Exercise brief: How many lines in the data hold the string "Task"? State the number alone.

Collection entries:
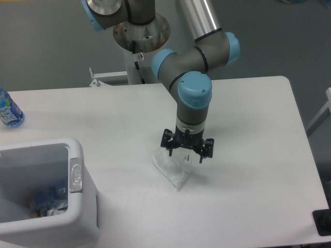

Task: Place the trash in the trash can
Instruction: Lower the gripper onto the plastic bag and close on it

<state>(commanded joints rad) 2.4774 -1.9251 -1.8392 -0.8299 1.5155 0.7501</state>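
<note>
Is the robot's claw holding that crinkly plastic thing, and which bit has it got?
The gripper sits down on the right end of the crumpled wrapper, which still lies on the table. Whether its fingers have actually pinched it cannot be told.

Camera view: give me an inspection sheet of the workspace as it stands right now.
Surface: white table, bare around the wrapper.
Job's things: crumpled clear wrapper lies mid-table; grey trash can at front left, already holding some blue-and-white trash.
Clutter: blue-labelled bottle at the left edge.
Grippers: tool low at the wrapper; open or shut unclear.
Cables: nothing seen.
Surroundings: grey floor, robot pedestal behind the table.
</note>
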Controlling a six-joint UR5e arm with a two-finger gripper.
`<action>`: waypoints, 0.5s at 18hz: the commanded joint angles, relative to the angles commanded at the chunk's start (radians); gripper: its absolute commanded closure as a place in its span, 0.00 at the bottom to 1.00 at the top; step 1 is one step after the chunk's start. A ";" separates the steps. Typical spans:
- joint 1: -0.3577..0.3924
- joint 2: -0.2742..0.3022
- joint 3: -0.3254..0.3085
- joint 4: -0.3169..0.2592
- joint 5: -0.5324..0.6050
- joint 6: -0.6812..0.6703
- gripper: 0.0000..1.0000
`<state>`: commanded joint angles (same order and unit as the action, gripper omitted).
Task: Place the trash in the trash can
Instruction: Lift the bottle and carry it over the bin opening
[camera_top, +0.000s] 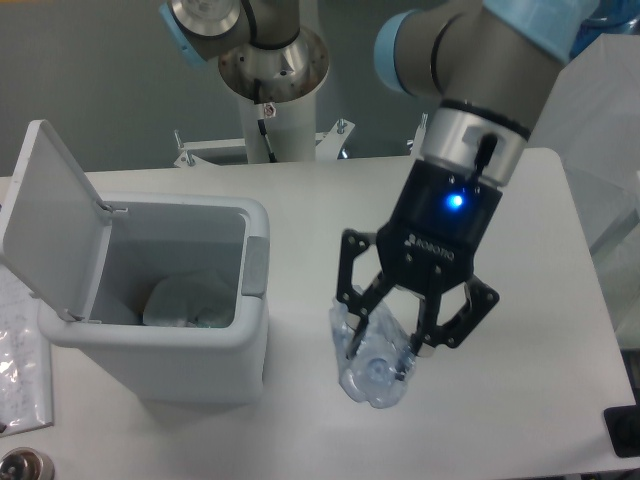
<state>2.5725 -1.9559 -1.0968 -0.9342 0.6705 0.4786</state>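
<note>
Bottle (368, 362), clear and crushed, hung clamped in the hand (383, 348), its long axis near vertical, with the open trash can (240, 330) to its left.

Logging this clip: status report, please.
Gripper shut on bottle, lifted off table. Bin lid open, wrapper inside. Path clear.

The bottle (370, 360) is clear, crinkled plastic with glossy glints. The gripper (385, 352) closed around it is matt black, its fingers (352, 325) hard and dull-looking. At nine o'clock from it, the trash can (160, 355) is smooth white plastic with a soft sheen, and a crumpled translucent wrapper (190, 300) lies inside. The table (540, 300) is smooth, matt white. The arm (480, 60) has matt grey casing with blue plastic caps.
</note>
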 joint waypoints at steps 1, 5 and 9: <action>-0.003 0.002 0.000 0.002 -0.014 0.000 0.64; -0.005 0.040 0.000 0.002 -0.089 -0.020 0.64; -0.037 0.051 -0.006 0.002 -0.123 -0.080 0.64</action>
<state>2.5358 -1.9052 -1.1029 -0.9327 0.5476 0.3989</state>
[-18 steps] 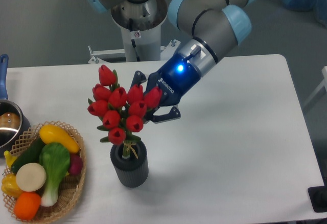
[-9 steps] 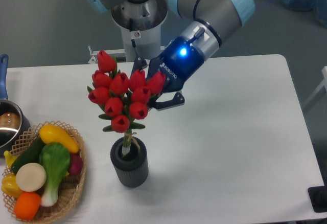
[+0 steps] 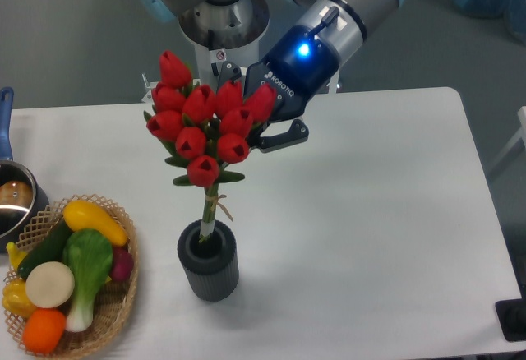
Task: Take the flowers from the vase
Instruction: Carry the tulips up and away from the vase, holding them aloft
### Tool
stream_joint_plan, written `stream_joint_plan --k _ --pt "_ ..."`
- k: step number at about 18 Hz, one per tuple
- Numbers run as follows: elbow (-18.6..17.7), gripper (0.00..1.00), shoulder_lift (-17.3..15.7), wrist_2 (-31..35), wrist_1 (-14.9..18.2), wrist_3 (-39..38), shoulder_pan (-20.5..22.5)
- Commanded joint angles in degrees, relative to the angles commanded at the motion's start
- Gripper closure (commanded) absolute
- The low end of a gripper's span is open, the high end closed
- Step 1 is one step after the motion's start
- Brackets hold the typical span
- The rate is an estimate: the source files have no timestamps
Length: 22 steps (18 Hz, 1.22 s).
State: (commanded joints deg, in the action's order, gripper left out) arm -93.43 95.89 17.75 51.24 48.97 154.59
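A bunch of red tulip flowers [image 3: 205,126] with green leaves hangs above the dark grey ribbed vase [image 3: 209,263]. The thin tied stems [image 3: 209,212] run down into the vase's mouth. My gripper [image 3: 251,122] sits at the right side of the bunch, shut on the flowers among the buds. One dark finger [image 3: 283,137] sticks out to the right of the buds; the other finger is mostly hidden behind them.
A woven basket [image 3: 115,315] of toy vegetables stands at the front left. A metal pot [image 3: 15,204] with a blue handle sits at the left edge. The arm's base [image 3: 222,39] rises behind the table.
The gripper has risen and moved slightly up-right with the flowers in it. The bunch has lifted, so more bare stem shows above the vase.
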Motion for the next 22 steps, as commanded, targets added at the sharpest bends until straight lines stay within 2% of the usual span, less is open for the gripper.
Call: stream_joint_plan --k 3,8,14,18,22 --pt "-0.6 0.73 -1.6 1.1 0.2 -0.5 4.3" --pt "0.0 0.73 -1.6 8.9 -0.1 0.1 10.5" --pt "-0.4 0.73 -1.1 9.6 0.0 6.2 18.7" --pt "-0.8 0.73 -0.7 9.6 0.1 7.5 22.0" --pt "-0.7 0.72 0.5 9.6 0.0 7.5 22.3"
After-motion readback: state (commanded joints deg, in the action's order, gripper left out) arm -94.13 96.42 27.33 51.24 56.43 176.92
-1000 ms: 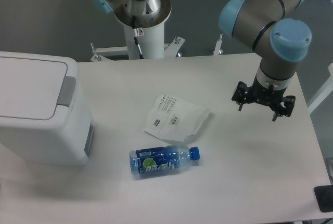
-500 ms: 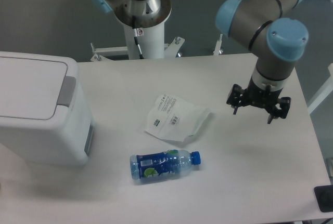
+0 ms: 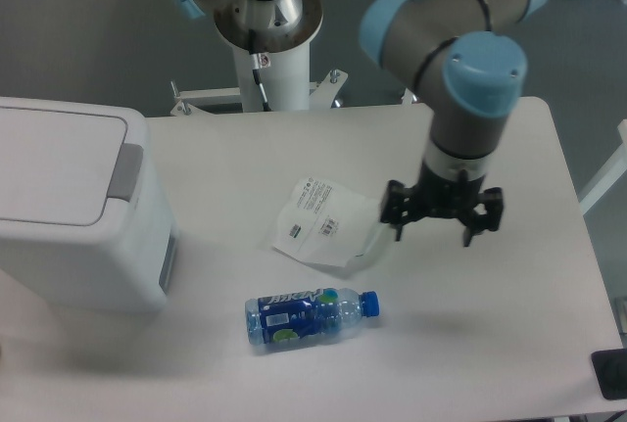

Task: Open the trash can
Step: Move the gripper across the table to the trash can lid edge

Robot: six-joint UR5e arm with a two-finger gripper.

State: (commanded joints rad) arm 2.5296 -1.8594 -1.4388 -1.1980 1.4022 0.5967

Problem solution: 4